Com todos esses entraves a serem superados, a Copa de 2023 traz vitórias a serem celebradas pelo futebol feminino. O mundial bateu recordes de arrecadação, audiência e torcedores nos estádios, mais de 1 milhão de torcedores compareceram aos estádios ainda na fase de grupos. No Brasil, o canal de Youtube CazéTV registrou mais de 1 milhão de telespectadores simultâneos no jogo da seleção contra o Panamá. A exibição dos jogos na mídia televisa, que é forte no país, também registrou recordes de audiência na faixa de horário de transmissão dos jogos. Além disso, foram 8 novos times disputando pela primeira vez o mundial, a seleção marroquina foi a primeira nação árabe a disputar o mundial feminino e fez história ao chegar às oitavas de final. A zagueira marroquina Nouhaila Benzina foi a primeira jogadora a usar o hijab, vestimenta recomendada pela doutrina islâmica, em um jogo sênior de futebol feminino.

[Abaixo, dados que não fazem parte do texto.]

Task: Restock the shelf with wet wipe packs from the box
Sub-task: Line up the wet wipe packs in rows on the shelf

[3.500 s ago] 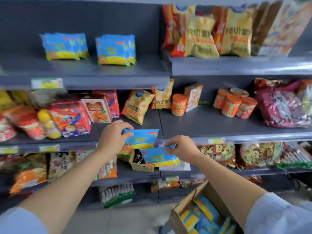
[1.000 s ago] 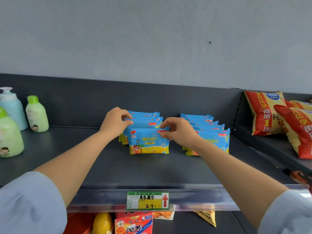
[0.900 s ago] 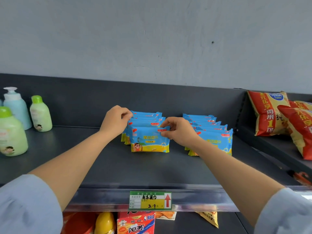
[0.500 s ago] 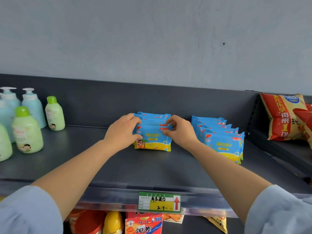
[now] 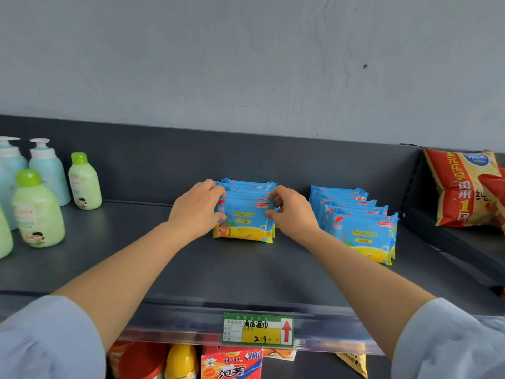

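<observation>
On the dark top shelf (image 5: 240,272) stand two rows of blue and yellow wet wipe packs. The front pack of the left row (image 5: 244,222) stands upright against the packs behind it. My left hand (image 5: 195,212) grips its left end, fingers over the top and thumb on the front. My right hand (image 5: 293,213) pinches its right end the same way. The right row of wet wipe packs (image 5: 360,228) stands apart, untouched. The box is out of view.
Several lotion bottles (image 5: 38,209) stand at the shelf's left. Red and yellow snack bags (image 5: 464,187) lean on the neighbouring shelf to the right. A green and yellow price tag (image 5: 258,329) hangs on the shelf's front rail, with snacks below it.
Both hands carried packs up from the box to the top shelf. In the last second they pushed the front pack back against the left row. The view shifted slightly left.
</observation>
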Motion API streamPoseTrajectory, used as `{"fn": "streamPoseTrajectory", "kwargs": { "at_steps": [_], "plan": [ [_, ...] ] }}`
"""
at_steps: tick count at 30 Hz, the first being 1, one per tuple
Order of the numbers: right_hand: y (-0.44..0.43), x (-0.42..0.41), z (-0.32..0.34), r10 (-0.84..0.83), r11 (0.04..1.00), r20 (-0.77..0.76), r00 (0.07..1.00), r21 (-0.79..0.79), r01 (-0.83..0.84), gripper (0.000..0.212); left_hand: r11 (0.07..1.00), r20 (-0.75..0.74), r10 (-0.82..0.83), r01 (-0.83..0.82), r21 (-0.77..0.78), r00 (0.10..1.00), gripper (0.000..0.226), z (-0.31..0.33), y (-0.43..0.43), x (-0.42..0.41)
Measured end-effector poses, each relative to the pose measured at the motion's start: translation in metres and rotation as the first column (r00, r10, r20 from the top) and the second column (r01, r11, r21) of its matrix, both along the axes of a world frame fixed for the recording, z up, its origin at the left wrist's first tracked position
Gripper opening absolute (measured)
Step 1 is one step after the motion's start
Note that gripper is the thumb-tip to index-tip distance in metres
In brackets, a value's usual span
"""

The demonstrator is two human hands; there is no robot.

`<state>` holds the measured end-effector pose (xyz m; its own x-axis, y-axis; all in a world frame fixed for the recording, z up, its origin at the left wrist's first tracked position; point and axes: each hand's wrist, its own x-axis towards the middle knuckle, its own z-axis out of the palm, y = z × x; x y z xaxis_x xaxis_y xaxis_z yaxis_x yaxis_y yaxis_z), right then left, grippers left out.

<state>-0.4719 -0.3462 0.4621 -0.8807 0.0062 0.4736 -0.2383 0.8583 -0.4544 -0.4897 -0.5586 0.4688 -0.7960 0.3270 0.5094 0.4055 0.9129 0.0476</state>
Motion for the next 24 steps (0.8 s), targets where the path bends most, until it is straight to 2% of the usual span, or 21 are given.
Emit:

Para 2027, a promessa da FIFA é igualar os investimentos entre as modalidades masculinas e femininas. Muito ainda tem de ser garantido junto às federações: as vitórias da Copa de 2023 são um reflexo da luta de jogadoras pela profissionalização do futebol femino dentro de seus próprios países. A visibilidade e o interesse do público são aliados fortes na luta pela igualdade de gênero no esporte, mas é preciso ir além de assistir aos jogos do mundial. É preciso apoiar os times locais, as ligas nacionais, exigir condições de jogo profissional para as atletas desde as categorias de base, comprar a briga para fora de campo. O futebol feminino evoluiu a partir da luta de suas jogadoras e agora precisa de condições realmente justas para alçar novos voos.

Vívian Campos é estudante em Relações Internacionais na Universidade Estadual da Paraíba (UEPB), pesquisa Política Externa Brasileira durante o período ditatorial e tem o futebol como uma de suas paixões, apesar de não ter talento com a bola nos pés. Atualmente é uma das hosts do @driblenosacrescimos, podcast sobre futebol e Relações Internacionais, junto com outras mulheres que pesquisam o tema.